In contrast, for peak velocity, significant main effects of both tool and filtering, as well as a significant interaction (p < 0.05), were observed. This suggests that peak velocity values were influenced by both the measurement system and the application of filtering.
Table 1 presents the Bland–Altman and ICC analyses. For mean velocity, the mean bias between IMU and MoCap was small (≈ ±0.02 m/s), with narrow 95% confidence intervals, high ICC values (0.86–0.87), and low error indices (RMSE ≈ 0.16 m/s; CV ≈ 14%). These findings indicate excellent agreement between the two measurement systems for this variable.

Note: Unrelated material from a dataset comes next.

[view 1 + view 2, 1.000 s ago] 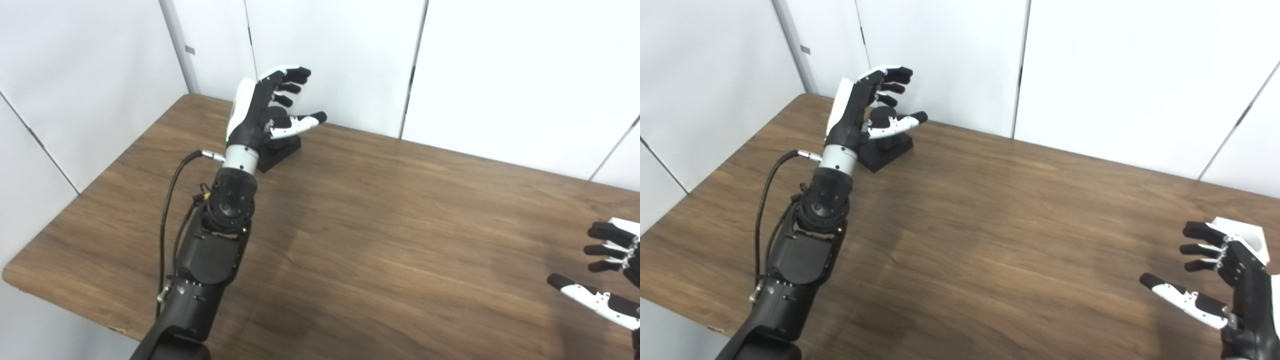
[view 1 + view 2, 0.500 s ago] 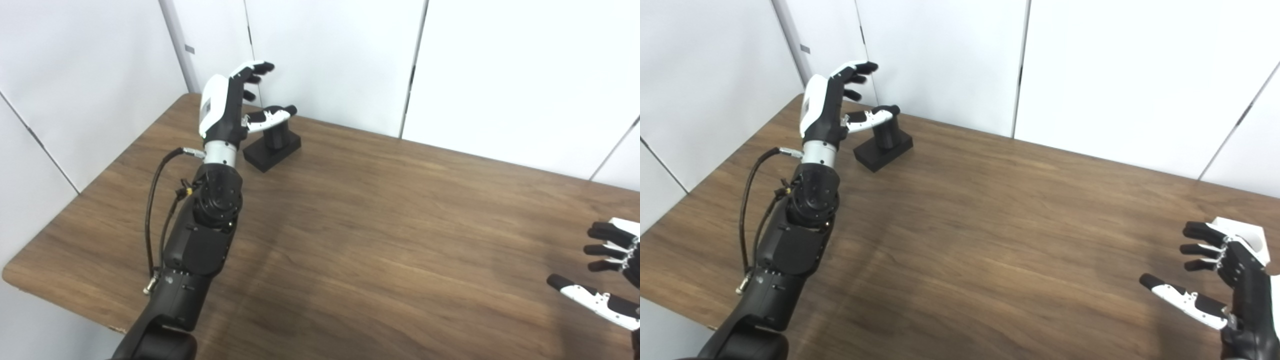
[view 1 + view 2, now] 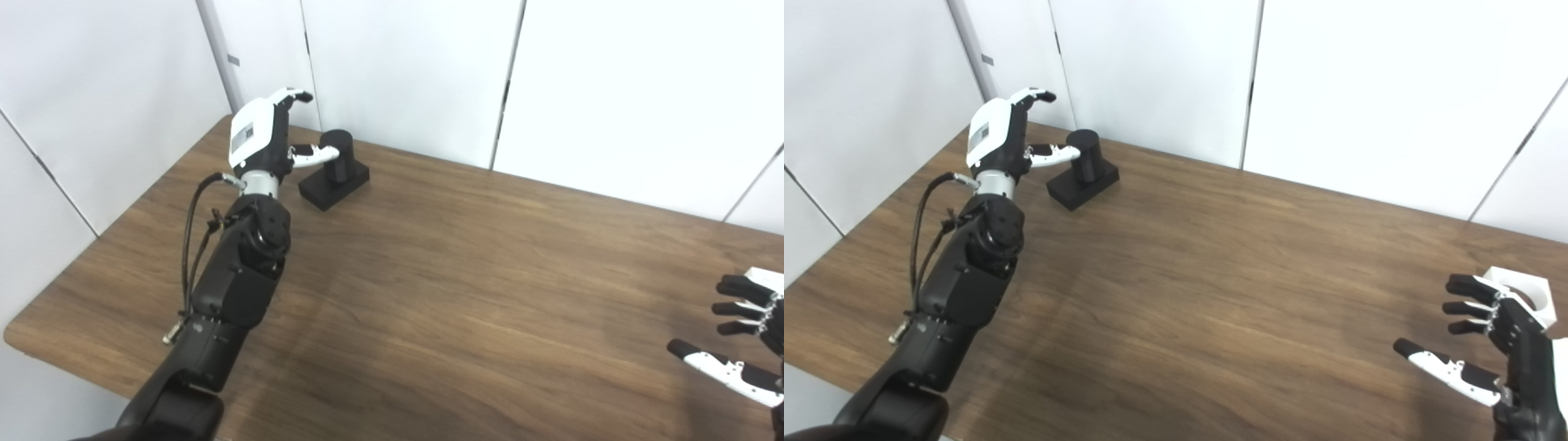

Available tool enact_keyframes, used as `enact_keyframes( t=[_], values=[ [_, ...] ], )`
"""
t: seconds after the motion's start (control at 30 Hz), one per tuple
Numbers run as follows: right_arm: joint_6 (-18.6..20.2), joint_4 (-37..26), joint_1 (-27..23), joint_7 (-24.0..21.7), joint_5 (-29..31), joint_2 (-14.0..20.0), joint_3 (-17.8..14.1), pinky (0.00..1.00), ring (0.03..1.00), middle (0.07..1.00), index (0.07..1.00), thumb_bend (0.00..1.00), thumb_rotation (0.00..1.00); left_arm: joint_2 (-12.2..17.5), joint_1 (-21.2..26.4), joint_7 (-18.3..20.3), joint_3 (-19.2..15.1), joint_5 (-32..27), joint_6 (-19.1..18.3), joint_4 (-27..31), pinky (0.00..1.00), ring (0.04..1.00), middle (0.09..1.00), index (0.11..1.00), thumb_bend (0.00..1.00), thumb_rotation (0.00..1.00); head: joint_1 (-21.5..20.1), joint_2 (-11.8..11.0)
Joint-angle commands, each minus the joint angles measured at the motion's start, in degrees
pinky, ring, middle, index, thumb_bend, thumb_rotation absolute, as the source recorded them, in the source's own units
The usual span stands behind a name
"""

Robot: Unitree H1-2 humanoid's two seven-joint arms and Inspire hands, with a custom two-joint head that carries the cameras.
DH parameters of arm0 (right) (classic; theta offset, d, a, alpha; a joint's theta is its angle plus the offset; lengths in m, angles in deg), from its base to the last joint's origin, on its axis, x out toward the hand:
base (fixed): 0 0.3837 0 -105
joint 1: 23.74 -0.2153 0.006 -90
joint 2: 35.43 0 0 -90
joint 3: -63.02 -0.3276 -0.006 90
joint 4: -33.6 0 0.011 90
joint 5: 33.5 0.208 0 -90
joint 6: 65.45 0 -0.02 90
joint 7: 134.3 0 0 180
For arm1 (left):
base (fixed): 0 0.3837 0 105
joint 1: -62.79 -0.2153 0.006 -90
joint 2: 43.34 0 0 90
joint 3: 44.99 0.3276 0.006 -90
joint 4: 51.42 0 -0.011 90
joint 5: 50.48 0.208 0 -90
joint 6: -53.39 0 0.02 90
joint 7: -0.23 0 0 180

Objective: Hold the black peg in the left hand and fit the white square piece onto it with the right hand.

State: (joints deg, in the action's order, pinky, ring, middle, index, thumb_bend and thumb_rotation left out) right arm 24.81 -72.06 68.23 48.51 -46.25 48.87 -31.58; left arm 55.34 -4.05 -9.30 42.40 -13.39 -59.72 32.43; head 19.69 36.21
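Right eye view: left hand [image 3: 995, 138] fingers spread beside black peg [image 3: 1085, 158]; right hand [image 3: 1503, 361] fingers released nr white square piece [image 3: 1522, 294].

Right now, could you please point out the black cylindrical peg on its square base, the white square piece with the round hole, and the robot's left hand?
black peg [image 3: 1085, 153]: right eye view, side of the cylinder.
white square piece [image 3: 1528, 297]: right eye view, top face beside the hole.
left hand [image 3: 254, 135]: left eye view, white back of the hand.
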Motion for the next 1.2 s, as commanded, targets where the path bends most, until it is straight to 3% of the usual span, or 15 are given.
enact_keyframes(
  t=[0.0, 0.27, 0.83, 1.17],
  values=[
    [-0.73, -2.18, -1.14, 0.26, 0.22, 0.01, -0.30, 0.48, 0.605, 0.678, 0.659, 0.58, 0.00, 1.83, 3.25, 0.19, 0.71, 1.94, -1.49, 0.53, 0.79, 0.917, 0.915, 0.789, 1.00, 0.35, -0.02, 0.01],
    [-0.66, -2.16, -1.30, 0.28, -0.05, -0.10, -0.34, 0.47, 0.594, 0.672, 0.651, 0.61, 0.00, 1.35, 3.71, 4.55, 1.39, 4.64, -3.79, -0.27, 0.78, 0.944, 0.944, 0.786, 1.00, 0.37, -0.16, 0.00],
    [-0.45, -2.83, -1.14, -0.22, 2.29, -0.37, -0.64, 0.48, 0.602, 0.689, 0.644, 0.58, 0.00, 1.69, 5.15, 3.24, 4.54, 5.71, -3.61, -10.35, 0.81, 0.964, 0.952, 0.801, 1.00, 0.58, -0.91, 0.35],
    [-1.25, -2.62, -0.99, -0.75, 3.87, 0.08, -1.01, 0.51, 0.607, 0.693, 0.673, 0.55, 0.00, 1.18, 5.32, 2.49, 4.67, 6.33, -3.78, -15.81, 0.84, 0.971, 0.953, 0.807, 1.00, 0.55, -0.99, 0.56]
  ],
)
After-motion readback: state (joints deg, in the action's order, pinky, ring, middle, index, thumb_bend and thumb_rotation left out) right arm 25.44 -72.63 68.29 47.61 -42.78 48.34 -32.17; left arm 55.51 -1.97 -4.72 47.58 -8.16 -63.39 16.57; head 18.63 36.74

For peak velocity, the mean bias was larger (−0.18 to −0.07 m/s), ICC values were moderate (0.59–0.67), and error indices were higher (RMSE ≈ 0.47–0.51 m/s; CV > 22%). These results reflect greater variability and a systematic underestimation of peak velocity by the IMU compared to MoCap.
4. Discussion
This study examined barbell velocity during the concentric phase of the deadlift. The IMU demonstrated a strong correlation with the motion capture system for mean velocity and a moderate correlation for peak velocity, indicating good validity for mean values but reduced accuracy for peak values. Bland–Altman analysis revealed minimal bias and narrow limits of agreement for mean velocity, whereas larger bias and wider limits were observed for peak velocity. Reliability indices (rpc and SEM) further indicated greater stability for mean compared with peak measurements. With a relative error of approximately 14%, the IMU appears sufficiently accurate for detecting meaningful changes in mean velocity but is less suitable for precise assessments of peak velocity.
These findings are consistent with previous studies. McGrath et al. (13) confirmed the validity of accelerometer-based devices during the deadlift, and Cuverel-Ibáñez et al. (19) also reported high correlations for mean velocity under moderate loads. Conversely, measurement accuracy tends to decrease for peak velocity during rapid or high-amplitude movements (9, 10, 14), which aligns with the present results. Several methodological factors—such as sensor placement, sampling rate, and filtering approach—can also influence measurement accuracy (10, 11, 22). In this study, using raw data, precise bar-mounted placement, and a 120 Hz sampling rate, we observed small biases but relatively wide limits of agreement in certain trials, similar to those reported by Sato et al. (12). Overall, IMUs provide a valid and practical alternative to motion capture systems for field-based assessment of barbell velocity (17, 18, 20). Nevertheless, caution should be exercised when interpreting peak velocity values due to their higher variability and lower agreement with reference systems (21, 23).
Ethical Considerations
Compliance with ethical guidelines
All ethical considerations were fully observed in this study. Participants were informed about the research procedures in detail and provided written consent prior to participation. They were also assured of their right to withdraw from the study at any time without penalty. Furthermore, all personal information was kept strictly confidential and used solely for research purposes.
Funding
This research did not receive any grants from funding agencies in the public, commercial, or non-profit sectors.
Authors' contributions
The author was involved in all stages of the study, including design, implementation, and manuscript preparation.
Conflicts of interest
The author declares that there is no conflict of interest related to this study.